Msgr. James Kruse didn’t really give Deacon Jacob Rose an option when he suggested his young parishioner at Sts. Peter and Paul Parish in Peterstown attend Emmaus Days.

“He must have seen something in me that said I should go,” Deacon Rose told The Post. “He posed the question in a way that I couldn’t say no.”
He knew God must have a plan for him when he walked away from a car accident with a broken collarbone and a cut on his head at age 16.

“That was one of the wake-up calls our Lord gave me,” Deacon Rose said. “He gave me other signs, but I was too stubborn to notice. That was the turning point. I asked God, ‘If I’m alive what do you want me to do?'”

His parents, Gary and Rosemary Rose, were longtime lay directors of TEC in Peterstown and Deacon Rose always interacted with the priests on the weekends.
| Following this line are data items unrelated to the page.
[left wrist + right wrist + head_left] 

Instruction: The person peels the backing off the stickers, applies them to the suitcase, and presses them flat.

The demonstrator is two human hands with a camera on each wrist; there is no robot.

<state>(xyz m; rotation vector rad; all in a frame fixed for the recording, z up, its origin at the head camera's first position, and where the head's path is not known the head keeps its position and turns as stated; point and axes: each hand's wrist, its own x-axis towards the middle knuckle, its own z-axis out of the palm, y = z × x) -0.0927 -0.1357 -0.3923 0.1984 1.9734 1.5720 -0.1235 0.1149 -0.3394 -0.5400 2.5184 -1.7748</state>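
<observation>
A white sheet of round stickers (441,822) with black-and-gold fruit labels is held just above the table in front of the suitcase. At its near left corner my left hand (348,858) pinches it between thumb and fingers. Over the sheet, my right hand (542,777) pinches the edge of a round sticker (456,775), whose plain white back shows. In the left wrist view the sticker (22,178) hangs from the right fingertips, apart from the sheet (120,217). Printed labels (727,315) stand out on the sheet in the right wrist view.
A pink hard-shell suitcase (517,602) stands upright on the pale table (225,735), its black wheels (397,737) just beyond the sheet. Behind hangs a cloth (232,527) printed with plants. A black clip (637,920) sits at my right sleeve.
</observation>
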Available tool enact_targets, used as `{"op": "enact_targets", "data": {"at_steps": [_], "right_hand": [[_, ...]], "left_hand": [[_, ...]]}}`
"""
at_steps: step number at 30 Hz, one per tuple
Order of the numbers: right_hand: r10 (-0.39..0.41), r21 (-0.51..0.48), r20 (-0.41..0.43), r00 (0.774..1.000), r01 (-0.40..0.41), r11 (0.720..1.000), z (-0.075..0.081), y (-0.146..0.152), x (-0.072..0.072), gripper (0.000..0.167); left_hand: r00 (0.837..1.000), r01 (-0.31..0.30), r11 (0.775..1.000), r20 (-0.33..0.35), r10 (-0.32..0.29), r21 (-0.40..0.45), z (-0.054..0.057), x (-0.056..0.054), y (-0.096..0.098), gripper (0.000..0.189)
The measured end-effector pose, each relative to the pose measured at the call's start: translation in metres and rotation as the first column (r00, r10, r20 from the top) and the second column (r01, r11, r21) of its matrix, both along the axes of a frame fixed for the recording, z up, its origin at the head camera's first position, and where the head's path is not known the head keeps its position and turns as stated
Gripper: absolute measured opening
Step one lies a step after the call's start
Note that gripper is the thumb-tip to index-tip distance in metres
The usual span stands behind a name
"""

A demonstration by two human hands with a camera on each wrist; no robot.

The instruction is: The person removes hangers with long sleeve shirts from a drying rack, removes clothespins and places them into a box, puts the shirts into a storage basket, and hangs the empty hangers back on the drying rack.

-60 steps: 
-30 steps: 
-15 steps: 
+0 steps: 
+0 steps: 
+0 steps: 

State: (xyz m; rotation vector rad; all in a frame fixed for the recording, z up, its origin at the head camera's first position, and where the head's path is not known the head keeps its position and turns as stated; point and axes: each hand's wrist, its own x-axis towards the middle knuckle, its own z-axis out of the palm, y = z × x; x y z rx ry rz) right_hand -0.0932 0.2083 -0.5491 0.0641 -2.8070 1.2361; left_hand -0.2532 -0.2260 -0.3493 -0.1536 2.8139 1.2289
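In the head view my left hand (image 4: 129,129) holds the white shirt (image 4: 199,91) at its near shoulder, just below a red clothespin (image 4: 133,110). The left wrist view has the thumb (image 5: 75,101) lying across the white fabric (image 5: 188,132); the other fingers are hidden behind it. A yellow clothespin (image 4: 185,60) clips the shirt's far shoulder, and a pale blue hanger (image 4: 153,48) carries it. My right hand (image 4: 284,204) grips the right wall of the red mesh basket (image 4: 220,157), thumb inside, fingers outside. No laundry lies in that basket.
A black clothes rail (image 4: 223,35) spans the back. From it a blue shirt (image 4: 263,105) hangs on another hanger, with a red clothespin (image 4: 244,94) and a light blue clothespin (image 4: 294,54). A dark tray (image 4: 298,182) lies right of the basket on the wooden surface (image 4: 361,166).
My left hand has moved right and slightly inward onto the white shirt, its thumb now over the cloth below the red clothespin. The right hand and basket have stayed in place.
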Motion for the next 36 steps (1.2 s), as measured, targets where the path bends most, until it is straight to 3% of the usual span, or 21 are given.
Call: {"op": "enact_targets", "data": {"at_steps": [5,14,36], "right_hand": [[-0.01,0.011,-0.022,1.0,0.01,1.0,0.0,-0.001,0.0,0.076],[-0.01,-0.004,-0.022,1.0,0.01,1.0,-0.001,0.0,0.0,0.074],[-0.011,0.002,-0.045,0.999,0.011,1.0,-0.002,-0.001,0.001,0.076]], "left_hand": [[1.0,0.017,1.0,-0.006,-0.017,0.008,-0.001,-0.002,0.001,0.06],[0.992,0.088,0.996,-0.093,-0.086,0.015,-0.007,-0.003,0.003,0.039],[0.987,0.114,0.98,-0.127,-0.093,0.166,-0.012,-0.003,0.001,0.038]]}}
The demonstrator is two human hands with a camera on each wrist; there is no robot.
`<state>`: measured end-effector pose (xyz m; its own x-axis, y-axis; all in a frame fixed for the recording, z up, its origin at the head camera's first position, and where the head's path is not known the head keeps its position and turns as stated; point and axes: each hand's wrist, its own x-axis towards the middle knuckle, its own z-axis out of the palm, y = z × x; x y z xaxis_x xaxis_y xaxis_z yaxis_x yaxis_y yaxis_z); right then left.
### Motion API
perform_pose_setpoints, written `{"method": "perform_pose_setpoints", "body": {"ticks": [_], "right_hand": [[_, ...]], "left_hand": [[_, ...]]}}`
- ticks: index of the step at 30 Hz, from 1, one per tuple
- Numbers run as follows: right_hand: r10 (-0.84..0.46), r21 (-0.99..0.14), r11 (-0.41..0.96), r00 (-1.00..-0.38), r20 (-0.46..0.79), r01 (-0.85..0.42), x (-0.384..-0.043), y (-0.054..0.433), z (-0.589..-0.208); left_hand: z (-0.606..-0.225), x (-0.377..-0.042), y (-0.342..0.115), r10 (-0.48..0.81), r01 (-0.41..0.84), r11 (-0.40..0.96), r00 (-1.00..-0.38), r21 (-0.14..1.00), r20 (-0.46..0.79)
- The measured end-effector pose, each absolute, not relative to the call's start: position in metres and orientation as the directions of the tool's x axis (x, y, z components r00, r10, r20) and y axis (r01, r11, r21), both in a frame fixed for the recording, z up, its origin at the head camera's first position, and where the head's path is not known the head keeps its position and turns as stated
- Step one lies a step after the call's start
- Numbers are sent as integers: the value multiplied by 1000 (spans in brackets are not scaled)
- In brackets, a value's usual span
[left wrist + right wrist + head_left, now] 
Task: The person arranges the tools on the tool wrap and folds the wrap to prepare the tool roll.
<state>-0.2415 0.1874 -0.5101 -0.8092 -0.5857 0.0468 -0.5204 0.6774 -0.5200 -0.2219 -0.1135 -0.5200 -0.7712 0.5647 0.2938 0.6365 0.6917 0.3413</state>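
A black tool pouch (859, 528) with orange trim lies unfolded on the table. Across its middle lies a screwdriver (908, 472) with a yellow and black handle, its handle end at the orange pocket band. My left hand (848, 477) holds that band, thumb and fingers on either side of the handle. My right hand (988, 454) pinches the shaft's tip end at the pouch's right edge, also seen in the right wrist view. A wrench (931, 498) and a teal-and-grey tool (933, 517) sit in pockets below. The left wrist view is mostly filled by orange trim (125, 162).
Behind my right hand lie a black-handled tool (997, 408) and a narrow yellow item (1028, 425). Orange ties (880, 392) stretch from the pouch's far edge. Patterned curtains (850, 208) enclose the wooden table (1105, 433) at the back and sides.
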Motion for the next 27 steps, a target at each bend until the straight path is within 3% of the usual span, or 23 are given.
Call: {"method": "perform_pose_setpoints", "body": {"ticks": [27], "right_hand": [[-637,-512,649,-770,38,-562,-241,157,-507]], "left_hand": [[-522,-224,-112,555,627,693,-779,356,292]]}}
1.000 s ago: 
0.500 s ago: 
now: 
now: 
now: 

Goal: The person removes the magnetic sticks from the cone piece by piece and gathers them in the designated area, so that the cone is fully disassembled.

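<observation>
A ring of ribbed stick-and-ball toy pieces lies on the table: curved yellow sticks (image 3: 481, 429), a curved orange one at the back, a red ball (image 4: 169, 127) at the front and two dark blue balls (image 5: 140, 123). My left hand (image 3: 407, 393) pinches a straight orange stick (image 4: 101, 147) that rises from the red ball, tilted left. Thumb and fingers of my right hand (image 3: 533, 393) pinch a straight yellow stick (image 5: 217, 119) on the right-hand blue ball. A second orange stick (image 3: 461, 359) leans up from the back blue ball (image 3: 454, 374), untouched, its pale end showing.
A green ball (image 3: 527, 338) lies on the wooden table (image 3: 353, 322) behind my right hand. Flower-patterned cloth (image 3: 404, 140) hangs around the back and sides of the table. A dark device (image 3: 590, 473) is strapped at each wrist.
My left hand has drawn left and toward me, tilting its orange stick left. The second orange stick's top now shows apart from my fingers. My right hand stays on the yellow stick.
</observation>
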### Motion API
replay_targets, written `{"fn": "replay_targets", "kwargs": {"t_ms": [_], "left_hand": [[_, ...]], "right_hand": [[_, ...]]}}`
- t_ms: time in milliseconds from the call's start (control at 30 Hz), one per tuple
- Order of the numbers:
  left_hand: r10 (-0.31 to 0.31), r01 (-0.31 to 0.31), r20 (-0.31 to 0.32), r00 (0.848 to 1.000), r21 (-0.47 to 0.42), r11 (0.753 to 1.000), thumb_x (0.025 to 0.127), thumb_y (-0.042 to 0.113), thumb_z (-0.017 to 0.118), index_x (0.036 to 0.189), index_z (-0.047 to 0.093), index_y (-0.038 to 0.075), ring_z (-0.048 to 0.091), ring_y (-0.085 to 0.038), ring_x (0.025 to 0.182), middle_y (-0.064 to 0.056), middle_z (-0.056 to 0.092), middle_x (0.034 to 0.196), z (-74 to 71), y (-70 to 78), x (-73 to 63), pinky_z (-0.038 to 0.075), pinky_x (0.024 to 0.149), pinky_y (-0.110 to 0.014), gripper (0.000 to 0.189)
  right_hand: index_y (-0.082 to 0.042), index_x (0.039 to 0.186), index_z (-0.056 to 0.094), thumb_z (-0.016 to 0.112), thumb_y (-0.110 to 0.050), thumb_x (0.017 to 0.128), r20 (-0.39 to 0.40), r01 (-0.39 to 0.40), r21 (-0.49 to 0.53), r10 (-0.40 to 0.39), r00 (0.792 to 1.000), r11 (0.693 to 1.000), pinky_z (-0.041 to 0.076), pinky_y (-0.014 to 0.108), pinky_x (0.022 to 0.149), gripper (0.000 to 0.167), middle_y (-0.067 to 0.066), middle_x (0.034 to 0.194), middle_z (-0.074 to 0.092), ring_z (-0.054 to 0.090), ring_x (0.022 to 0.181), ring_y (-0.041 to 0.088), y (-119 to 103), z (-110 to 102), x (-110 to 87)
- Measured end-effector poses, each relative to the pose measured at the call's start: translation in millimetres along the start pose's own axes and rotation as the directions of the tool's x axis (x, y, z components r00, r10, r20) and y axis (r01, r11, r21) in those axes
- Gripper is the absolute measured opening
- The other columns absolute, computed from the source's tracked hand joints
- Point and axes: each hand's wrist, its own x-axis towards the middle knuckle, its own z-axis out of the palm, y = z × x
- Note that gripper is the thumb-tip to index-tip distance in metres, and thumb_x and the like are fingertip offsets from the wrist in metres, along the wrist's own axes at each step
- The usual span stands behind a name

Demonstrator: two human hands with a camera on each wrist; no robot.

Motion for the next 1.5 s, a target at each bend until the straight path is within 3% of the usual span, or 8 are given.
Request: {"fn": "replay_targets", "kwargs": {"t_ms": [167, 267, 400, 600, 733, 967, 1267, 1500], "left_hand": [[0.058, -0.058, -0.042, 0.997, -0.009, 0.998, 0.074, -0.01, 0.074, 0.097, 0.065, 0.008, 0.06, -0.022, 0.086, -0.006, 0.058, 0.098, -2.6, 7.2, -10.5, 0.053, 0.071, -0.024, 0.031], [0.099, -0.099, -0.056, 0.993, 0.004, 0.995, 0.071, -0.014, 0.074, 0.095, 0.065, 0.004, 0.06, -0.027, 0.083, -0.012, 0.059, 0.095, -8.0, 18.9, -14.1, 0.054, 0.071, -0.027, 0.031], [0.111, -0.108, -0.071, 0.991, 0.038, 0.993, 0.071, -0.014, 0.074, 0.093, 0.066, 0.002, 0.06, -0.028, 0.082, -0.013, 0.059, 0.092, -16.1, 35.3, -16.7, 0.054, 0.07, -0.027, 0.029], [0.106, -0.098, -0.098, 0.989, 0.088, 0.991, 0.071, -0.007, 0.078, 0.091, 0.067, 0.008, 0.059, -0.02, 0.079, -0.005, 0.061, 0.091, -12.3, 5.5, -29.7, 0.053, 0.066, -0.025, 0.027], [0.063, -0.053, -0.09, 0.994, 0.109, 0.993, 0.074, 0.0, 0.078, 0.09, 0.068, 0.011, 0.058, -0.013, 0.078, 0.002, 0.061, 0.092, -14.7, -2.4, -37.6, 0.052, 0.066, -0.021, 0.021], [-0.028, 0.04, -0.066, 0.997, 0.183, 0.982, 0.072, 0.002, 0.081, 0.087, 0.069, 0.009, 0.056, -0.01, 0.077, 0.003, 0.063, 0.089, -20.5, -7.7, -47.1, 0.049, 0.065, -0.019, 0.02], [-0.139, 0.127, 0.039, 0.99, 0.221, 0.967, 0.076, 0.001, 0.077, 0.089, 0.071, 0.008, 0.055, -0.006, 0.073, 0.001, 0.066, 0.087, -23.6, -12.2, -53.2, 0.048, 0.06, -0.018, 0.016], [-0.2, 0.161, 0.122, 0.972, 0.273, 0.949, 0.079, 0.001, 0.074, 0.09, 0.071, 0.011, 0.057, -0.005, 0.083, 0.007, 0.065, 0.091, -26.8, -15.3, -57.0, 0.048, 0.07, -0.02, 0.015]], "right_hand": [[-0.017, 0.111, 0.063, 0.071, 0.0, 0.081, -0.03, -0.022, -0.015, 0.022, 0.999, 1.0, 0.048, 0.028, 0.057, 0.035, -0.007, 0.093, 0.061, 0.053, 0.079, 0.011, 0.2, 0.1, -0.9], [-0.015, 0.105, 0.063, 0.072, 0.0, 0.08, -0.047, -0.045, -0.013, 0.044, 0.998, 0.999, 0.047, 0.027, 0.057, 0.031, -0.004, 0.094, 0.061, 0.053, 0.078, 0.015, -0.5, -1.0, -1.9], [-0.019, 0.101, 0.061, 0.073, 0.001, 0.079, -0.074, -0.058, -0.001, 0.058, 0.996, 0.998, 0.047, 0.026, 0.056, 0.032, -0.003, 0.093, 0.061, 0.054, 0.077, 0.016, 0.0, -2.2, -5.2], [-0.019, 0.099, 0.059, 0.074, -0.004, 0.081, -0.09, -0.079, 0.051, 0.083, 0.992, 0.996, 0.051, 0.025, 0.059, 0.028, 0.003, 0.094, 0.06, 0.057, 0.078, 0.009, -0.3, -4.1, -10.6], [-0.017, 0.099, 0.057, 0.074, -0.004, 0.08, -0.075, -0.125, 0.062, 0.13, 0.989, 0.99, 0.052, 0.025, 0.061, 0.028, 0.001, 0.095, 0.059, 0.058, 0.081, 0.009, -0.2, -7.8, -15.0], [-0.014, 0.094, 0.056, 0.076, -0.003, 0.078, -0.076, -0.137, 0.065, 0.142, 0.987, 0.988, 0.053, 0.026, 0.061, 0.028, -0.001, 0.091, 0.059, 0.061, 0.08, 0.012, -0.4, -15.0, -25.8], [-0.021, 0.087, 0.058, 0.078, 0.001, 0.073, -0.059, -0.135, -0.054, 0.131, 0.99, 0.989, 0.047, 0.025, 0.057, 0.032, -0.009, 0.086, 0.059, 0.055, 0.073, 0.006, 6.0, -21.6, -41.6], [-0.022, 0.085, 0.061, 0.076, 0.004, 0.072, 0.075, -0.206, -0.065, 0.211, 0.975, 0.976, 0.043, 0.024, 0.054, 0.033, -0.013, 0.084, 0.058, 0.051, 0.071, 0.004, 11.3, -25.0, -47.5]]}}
Their great joy in sharing their life and love of the Lord with the teens showed him that they were ordinary guys and made the priesthood appealing to him.

Even so, he wondered if it was right for him. It was Bishop Jenky who gave him words of wisdom that helped him make a decision.

“He said it was like a swimming pool — you can’t know until you get in,” Deacon Rose recalled. “The beauty is you’re able to get out of the water if you’re not supposed to be there.”

After graduating from St. Bede Academy in Peru in 2005, he decided to make a leap of faith and went to Immaculate Heart of Mary Seminary to study philosophy.

“Over time I was able to realize that I’m happier now than I’ve ever been. Something must be right,” he said.

He completed his studies for the priesthood at Mount St. Mary’s Seminary in Emmitsburg, Md., and said he can’t wait to come home to central Illinois.

“Every time I drive home from seminary by about the time I get to the middle of Indiana there is a great excitement and I can feel it,” Deacon Rose said. “There is this feeling that home can be nowhere else. This is where I want to spend the rest of my life.”

He said he has a great desire to spend time with the people of God, the people of the parish he will serve, and help them meet Jesus in the sacraments.

Deacon Rose’s first Mass will be on Sunday, May 26, at 3 p.m. at Holy Cross Church in Mendota — the sister parish of Sts. Peter and Paul in Peterstown. The homilist will be Msgr. Kruse.

His vesting priest during the Mass of Ordination will be Father Stephen Willard, pastor of Holy Cross Parish in Champaign, where he served last summer.